What makes you say that? The modern routers I've used all run a full embedded Linux like BusyBox, and they have no need for compiled high performance panels. It'd be more expensive and less portable to write the admin panel in C++, and I can't really think of any strong benefits that would make it worth using C++. I would have assumed they run a scripting language. But I'm checking some of the OS projects now instead of assuming.
Poking around, I see that Tomato is a busybox distribution, all the Linux tools including httpd are C (not C++), and the admin panal pages are .asp (written in VBScript).
DD-wrt appears to have PHP admin panels.
Looks like Asuswrt-Merlin uses .asp.
M0n0wall is all php.
Let me know if you find one with admin panels in C++, I'm interested.
This isn't even counting the dev time difference
Can you quantify & explain what you mean by notable? I've written a lot of C++ and also a lot of scripted web services like node.js and flask (python). For most normal websites, I doubt that you could make significant and noticeable performance improvements to a decent scripted backend by switching to c++, from the user's point of view. A latency savings of a millisecond or two across the board I could buy, but making it obviously faster to a user, I'm skeptical, unless the site has non-traditional high performance requirements.
You can see that that was precisely my question, right? Did you mean to reply to the parent comment? The article says the reason to use C++ over rails or node or another scripting language is "performance", the parent comment to mine said that the performance difference would be "notable". I'm asking exactly what you're asking -- what is performance, what is notable?

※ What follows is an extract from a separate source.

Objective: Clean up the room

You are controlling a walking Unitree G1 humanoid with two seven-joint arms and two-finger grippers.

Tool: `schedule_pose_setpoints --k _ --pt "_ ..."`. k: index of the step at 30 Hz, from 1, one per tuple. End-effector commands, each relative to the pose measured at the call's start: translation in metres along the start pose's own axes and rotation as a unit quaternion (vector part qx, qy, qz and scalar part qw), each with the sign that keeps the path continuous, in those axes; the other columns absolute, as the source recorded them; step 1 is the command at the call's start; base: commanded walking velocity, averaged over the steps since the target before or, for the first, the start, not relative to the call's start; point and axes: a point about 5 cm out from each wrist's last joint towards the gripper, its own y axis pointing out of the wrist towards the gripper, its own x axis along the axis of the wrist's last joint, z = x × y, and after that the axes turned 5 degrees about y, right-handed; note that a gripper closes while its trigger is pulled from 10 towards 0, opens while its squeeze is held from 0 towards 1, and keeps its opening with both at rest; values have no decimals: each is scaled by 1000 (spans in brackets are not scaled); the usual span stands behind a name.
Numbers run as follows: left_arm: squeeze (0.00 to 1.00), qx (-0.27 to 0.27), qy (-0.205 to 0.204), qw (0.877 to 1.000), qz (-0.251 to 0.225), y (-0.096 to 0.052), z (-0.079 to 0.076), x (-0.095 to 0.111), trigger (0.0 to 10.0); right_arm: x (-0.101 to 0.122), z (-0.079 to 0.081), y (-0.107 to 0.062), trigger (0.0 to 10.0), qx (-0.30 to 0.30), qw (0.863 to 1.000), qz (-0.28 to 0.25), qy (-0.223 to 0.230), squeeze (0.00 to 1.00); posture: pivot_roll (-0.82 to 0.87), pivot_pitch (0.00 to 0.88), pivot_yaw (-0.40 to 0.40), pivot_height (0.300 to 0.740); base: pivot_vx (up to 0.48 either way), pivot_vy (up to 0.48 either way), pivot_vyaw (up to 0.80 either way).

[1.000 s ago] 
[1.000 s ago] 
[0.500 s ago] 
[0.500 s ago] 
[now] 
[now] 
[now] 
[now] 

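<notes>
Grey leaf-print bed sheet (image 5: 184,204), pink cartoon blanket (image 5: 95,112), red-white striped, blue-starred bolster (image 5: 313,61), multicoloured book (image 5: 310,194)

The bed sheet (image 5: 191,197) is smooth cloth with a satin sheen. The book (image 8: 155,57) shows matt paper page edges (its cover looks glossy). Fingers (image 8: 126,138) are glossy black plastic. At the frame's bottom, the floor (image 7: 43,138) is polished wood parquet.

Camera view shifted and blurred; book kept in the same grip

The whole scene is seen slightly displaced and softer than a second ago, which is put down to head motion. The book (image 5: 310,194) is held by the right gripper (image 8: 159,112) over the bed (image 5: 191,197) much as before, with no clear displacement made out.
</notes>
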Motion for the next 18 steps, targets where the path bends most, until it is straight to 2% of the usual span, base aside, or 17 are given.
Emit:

On top of that, I did define performance loosely in my comment -- as something that is noticeably faster to the user. If a user running Chrome can feel the difference on a site, and the only difference is the language it was written in, then I could buy that C++ gives better "performance". I suspect it's rather difficult to write a custom C++ web server and make it load or run any faster, from the point of view of the person on the other end, than a generic rails/flask/nodejs web site, for most sites.
you know, there might be MORE THAN ONE user
so if server is done in, say, python, then user #11 will get slowdown. With C++, slowdown might start with user #50 (or 100, or ...)
For typical large OO codebase some kind of tracing GC is almost always better than various reference counting and tracking schemes. For the unpredictability the problem has to do with the fact that even simplest C++ statement might cause the compiler to generate several kilobytes of inlined code.
> various reference counting and tracking schemes.
Reference counting doesn't always have repeatable performance.
Maybe for a program image started from scratch on exactly the same non-real-time input. But then almost anything has repeatable performance for that, including ordinary mark-and-sweep garbage collection.
My other point was that for anything other you do not want to use C++.
Edit: and also "when used in certain ways" is exactly the problem with C++ I tried to point out. The language and it's interactions with real implementations is simply too complex for any kind of useful analysis.
No "would" about it C++ web sites are real and have been around for a long time. I'm thinking of sites running on Windows using "ISAPI".
[0] https://github.com/splunk/pion
Casablanca, but I'm not sure how active is the project nowadays.